Chiral Resonant Modes Induced by Intrinsic Birefringence in Lithium Niobate Metasurfaces
Bo Wang, Tingyue Zhu, Yunan Liu, Haifang Yang, Ruhao Pan, Junjie Li
Abstract
The intrinsic chirality of natural materials is known to be weak, prompting extensive efforts to enhance chiral light-matter interactions on the metasurface platform. Chiral metasurfaces are typically created by manipulating the geometry of nanostructures, such as three-dimensional helical structures and slanted structures. However, these approaches are generally challenging to implement experimentally in optical frequency ranges.

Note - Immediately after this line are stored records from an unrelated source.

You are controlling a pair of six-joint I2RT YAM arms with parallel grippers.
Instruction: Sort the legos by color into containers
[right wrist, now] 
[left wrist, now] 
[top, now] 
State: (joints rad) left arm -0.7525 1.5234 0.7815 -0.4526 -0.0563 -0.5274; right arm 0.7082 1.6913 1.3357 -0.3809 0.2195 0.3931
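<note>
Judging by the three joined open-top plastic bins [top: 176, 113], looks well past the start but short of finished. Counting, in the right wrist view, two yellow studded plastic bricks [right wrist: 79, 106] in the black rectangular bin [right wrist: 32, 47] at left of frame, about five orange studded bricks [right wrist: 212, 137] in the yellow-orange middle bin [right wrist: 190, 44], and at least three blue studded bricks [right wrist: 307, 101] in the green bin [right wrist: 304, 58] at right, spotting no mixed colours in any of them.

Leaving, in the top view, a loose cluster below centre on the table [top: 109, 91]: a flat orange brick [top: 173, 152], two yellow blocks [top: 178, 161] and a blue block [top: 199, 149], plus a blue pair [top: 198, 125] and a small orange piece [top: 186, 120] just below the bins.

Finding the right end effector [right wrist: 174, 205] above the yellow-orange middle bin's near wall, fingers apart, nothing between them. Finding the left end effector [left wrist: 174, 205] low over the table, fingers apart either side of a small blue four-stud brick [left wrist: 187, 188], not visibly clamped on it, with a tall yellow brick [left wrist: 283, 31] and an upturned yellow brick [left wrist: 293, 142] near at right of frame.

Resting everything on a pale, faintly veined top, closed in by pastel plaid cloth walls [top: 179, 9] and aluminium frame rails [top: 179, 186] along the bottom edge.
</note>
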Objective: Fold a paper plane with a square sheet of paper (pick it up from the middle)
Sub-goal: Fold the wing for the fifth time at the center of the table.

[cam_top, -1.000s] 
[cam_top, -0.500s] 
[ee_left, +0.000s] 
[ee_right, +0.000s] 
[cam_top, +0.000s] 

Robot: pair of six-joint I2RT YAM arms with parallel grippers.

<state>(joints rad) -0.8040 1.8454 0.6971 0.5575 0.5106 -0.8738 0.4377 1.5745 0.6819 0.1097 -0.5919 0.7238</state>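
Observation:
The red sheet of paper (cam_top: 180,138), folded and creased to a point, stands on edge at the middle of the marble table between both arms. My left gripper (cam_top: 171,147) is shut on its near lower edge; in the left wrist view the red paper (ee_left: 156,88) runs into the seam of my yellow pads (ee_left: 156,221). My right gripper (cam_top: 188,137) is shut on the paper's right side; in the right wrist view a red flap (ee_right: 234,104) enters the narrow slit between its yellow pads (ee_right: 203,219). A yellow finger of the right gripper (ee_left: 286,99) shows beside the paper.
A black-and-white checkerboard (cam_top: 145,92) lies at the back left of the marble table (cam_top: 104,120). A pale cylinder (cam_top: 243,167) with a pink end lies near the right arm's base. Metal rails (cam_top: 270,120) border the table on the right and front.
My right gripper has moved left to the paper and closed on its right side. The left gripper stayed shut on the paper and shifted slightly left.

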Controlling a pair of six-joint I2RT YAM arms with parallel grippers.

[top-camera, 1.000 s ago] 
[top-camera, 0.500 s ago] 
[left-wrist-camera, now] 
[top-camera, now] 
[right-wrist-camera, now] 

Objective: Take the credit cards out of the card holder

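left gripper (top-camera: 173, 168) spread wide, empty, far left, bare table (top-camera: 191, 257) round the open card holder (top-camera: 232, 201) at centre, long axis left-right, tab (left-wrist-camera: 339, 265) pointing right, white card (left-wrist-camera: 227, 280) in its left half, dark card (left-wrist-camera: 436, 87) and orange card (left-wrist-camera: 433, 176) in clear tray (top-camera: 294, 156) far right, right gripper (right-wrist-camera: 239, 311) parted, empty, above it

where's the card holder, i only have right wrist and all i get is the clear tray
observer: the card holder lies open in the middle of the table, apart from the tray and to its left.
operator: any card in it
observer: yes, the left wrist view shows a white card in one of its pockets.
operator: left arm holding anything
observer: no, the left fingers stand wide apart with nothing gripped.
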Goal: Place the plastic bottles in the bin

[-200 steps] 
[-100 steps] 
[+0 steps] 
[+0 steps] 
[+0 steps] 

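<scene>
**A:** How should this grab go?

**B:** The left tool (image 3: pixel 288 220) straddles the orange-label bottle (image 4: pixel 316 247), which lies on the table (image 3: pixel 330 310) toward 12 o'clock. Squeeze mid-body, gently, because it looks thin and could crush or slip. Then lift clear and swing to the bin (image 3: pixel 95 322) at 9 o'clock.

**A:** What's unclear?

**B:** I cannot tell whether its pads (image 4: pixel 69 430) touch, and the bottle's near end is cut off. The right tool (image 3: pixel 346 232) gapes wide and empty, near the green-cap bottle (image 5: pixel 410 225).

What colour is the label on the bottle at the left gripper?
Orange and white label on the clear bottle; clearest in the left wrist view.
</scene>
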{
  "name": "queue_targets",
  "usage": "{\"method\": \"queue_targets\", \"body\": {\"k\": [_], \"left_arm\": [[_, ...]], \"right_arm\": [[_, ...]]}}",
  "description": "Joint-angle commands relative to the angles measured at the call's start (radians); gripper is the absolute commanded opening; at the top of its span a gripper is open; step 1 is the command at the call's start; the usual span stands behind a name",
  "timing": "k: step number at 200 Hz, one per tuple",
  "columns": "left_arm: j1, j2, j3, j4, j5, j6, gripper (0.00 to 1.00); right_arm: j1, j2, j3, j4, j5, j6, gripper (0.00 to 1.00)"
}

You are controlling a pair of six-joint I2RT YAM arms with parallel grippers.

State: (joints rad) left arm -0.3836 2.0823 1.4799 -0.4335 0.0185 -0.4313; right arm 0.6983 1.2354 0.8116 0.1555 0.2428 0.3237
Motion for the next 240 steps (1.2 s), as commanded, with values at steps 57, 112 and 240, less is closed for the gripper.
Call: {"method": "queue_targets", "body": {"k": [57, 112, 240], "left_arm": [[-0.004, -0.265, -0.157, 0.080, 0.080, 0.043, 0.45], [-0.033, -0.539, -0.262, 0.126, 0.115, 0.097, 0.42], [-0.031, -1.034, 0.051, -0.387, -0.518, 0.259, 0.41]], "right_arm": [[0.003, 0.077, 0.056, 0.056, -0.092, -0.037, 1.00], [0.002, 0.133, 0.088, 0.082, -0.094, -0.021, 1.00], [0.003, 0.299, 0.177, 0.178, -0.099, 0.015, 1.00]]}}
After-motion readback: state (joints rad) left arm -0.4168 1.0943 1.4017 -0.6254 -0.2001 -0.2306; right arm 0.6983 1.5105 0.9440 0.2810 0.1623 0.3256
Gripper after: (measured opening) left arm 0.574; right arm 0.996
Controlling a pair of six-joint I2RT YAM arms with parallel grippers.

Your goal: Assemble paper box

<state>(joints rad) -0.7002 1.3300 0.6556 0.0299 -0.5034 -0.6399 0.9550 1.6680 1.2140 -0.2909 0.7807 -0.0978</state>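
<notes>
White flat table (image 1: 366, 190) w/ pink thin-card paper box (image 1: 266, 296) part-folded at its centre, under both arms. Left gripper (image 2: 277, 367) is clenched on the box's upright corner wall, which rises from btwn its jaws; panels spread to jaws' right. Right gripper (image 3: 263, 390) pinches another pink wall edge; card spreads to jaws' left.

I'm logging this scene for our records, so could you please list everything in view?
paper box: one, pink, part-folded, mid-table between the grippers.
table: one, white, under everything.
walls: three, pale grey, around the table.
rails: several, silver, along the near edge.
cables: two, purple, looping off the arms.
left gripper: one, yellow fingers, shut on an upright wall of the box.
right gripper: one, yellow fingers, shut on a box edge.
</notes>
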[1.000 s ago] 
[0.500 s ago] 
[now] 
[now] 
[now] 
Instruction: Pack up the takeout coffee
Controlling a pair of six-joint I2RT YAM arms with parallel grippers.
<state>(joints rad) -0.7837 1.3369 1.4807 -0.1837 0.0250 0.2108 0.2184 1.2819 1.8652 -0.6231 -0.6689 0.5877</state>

Here, we present the achievement of significant chirality on planar lithium niobate metasurfaces. We theoretically demonstrate that the birefringence of lithium niobate enables a strong coupling between two nearly degenerate resonant modes when rotating the optical axis. Despite the achiral geometric morphology of the lithium niobate structure, we show that these mixed modes exhibit chirality and can produce nearly full circular dichroism signals. Moreover, we experimentally validate our theoretical proposal using our advanced process technique for lithium niobate nanostructures and the measured circular dichroism signal reaches -0.53. These findings offer new possibilities for chiral metaphotonics.